(The task):
The finished copy should hold every entry exactly as given, and no pictures.

(Entries shown):
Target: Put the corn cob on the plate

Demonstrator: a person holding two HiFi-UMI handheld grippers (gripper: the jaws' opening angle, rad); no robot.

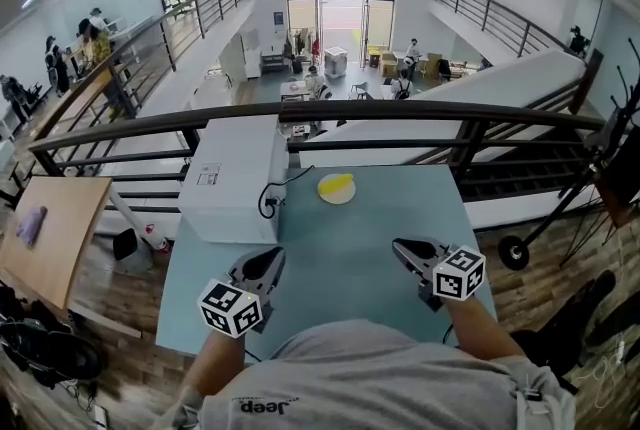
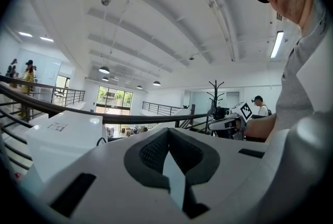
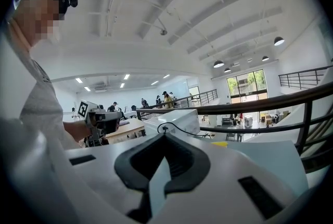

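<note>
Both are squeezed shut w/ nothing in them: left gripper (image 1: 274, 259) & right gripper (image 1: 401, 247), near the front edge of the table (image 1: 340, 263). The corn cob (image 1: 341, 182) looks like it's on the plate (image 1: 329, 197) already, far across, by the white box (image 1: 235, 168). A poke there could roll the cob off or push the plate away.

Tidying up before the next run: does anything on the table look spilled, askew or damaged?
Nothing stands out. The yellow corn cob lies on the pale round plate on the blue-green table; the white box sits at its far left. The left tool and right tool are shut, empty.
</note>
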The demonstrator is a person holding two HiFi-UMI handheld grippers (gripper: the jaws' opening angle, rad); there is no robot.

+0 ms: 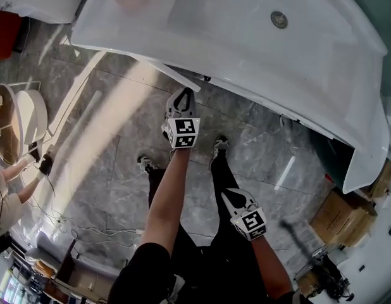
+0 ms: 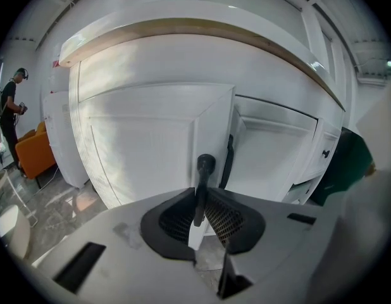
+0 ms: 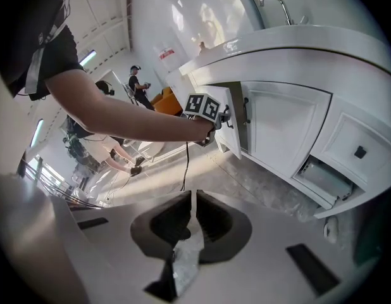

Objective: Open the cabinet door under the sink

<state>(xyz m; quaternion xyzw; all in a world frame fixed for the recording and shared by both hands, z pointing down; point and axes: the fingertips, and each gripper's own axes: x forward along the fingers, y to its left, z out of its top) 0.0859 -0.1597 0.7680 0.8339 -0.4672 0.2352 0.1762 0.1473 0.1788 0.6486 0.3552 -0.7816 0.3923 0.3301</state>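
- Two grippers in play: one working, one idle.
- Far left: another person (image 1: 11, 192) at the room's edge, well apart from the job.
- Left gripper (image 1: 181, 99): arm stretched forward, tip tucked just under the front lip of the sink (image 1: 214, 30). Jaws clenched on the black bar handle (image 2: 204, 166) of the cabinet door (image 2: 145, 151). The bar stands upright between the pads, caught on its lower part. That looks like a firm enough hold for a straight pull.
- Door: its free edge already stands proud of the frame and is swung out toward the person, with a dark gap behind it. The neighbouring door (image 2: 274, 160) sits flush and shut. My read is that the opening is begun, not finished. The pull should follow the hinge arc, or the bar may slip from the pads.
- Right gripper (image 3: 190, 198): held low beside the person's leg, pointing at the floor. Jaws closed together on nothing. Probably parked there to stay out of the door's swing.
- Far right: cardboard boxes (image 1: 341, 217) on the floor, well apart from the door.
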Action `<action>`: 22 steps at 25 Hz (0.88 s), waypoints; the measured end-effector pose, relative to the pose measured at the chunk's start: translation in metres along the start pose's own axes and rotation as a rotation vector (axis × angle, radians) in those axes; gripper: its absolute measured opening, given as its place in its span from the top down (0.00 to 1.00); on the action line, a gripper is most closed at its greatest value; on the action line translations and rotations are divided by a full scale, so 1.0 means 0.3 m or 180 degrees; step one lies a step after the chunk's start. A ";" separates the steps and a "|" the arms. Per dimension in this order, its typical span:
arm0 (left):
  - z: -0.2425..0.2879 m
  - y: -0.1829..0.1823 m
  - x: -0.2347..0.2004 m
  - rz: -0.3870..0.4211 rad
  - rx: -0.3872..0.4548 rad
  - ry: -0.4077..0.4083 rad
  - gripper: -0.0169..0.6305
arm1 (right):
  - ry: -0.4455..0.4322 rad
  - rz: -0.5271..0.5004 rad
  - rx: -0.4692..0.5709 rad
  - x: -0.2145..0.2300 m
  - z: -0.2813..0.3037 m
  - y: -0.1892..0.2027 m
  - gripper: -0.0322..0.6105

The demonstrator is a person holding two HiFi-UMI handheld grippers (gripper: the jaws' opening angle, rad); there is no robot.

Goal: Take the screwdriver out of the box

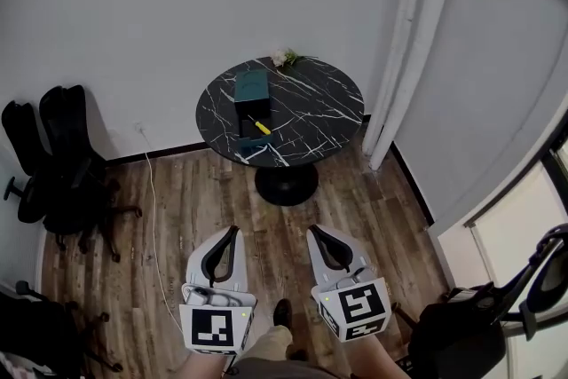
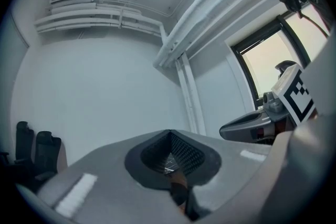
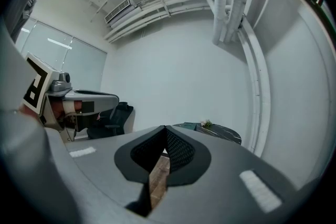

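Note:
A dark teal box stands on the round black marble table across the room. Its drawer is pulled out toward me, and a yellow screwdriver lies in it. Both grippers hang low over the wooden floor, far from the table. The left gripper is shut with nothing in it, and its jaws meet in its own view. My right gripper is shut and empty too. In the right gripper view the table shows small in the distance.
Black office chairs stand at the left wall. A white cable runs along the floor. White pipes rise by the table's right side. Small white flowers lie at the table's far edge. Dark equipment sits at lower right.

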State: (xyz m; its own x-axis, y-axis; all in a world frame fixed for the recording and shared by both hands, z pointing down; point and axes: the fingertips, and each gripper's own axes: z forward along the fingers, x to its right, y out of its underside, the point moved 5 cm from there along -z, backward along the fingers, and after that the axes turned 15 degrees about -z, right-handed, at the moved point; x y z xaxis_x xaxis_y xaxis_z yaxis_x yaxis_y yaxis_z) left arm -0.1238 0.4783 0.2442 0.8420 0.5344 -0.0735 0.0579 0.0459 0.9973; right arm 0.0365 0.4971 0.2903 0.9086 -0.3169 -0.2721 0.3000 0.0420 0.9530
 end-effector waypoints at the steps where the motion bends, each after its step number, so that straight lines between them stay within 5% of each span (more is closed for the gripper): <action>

(Task result):
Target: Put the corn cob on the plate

Demonstrator: a person holding two HiFi-UMI handheld grippers (gripper: the jaws' opening angle, rad); no robot.


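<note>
Both are squeezed shut w/ nothing in them: left gripper (image 1: 274, 259) & right gripper (image 1: 401, 247), near the front edge of the table (image 1: 340, 263). The corn cob (image 1: 341, 182) looks like it's on the plate (image 1: 329, 197) already, far across, by the white box (image 1: 235, 168). A poke there could roll the cob off or push the plate away.

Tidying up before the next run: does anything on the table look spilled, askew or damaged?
Nothing stands out. The yellow corn cob lies on the pale round plate on the blue-green table; the white box sits at its far left. The left tool and right tool are shut, empty.
</note>
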The demonstrator is a person holding two HiFi-UMI handheld grippers (gripper: the jaws' opening angle, rad); there is no robot.

+0 ms: 
+0 ms: 
+0 ms: 

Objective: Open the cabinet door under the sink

<state>(xyz m; quaternion xyzw; all in a world frame fixed for the recording and shared by both hands, z pointing down; point and axes: the fingertips, and each gripper's own axes: x forward along the fingers, y to its left, z out of its top) 0.0859 -0.1597 0.7680 0.8339 -0.4672 0.2352 0.1762 0.1473 0.1788 0.6486 0.3552 -0.7816 0.3923 0.3301</state>
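- Two grippers in play: one working, one idle.
- Far left: another person (image 1: 11, 192) at the room's edge, well apart from the job.
- Left gripper (image 1: 181, 99): arm stretched forward, tip tucked just under the front lip of the sink (image 1: 214, 30). Jaws clenched on the black bar handle (image 2: 204, 166) of the cabinet door (image 2: 145, 151). The bar stands upright between the pads, caught on its lower part. That looks like a firm enough hold for a straight pull.
- Door: its free edge already stands proud of the frame and is swung out toward the person, with a dark gap behind it. The neighbouring door (image 2: 274, 160) sits flush and shut. My read is that the opening is begun, not finished. The pull should follow the hinge arc, or the bar may slip from the pads.
- Right gripper (image 3: 190, 198): held low beside the person's leg, pointing at the floor. Jaws closed together on nothing. Probably parked there to stay out of the door's swing.
- Far right: cardboard boxes (image 1: 341, 217) on the floor, well apart from the door.
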Action `<action>`: 22 steps at 25 Hz (0.88 s), waypoints; the measured end-effector pose, relative to the pose measured at the chunk's start: translation in metres along the start pose's own axes and rotation as a rotation vector (axis × angle, radians) in those axes; gripper: its absolute measured opening, given as its place in its span from the top down (0.00 to 1.00); on the action line, a gripper is most closed at its greatest value; on the action line translations and rotations are divided by a full scale, so 1.0 means 0.3 m or 180 degrees; step one lies a step after the chunk's start. A ";" separates the steps and a "|" the arms. Per dimension in this order, its typical span:
arm0 (left):
  - z: -0.2425..0.2879 m
  - y: -0.1829..0.1823 m
  - x: -0.2347..0.2004 m
  - rz: -0.3870..0.4211 rad
  - rx: -0.3872..0.4548 rad
  - ry: -0.4077..0.4083 rad
  - gripper: -0.0169..0.6305
arm1 (right):
  - ry: -0.4455..0.4322 rad
  - rz: -0.5271..0.5004 rad
  - rx: -0.4692..0.5709 rad
  - x: -0.2145..0.2300 m
  - z: -0.2813..0.3037 m
  - y: -0.1892..0.2027 m
  - gripper: -0.0322..0.6105

The demonstrator is a person holding two HiFi-UMI handheld grippers (gripper: the jaws' opening angle, rad); there is no robot.

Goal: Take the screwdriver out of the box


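Note:
A dark teal box stands on the round black marble table across the room. Its drawer is pulled out toward me, and a yellow screwdriver lies in it. Both grippers hang low over the wooden floor, far from the table. The left gripper is shut with nothing in it, and its jaws meet in its own view. My right gripper is shut and empty too. In the right gripper view the table shows small in the distance.
Black office chairs stand at the left wall. A white cable runs along the floor. White pipes rise by the table's right side. Small white flowers lie at the table's far edge. Dark equipment sits at lower right.
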
State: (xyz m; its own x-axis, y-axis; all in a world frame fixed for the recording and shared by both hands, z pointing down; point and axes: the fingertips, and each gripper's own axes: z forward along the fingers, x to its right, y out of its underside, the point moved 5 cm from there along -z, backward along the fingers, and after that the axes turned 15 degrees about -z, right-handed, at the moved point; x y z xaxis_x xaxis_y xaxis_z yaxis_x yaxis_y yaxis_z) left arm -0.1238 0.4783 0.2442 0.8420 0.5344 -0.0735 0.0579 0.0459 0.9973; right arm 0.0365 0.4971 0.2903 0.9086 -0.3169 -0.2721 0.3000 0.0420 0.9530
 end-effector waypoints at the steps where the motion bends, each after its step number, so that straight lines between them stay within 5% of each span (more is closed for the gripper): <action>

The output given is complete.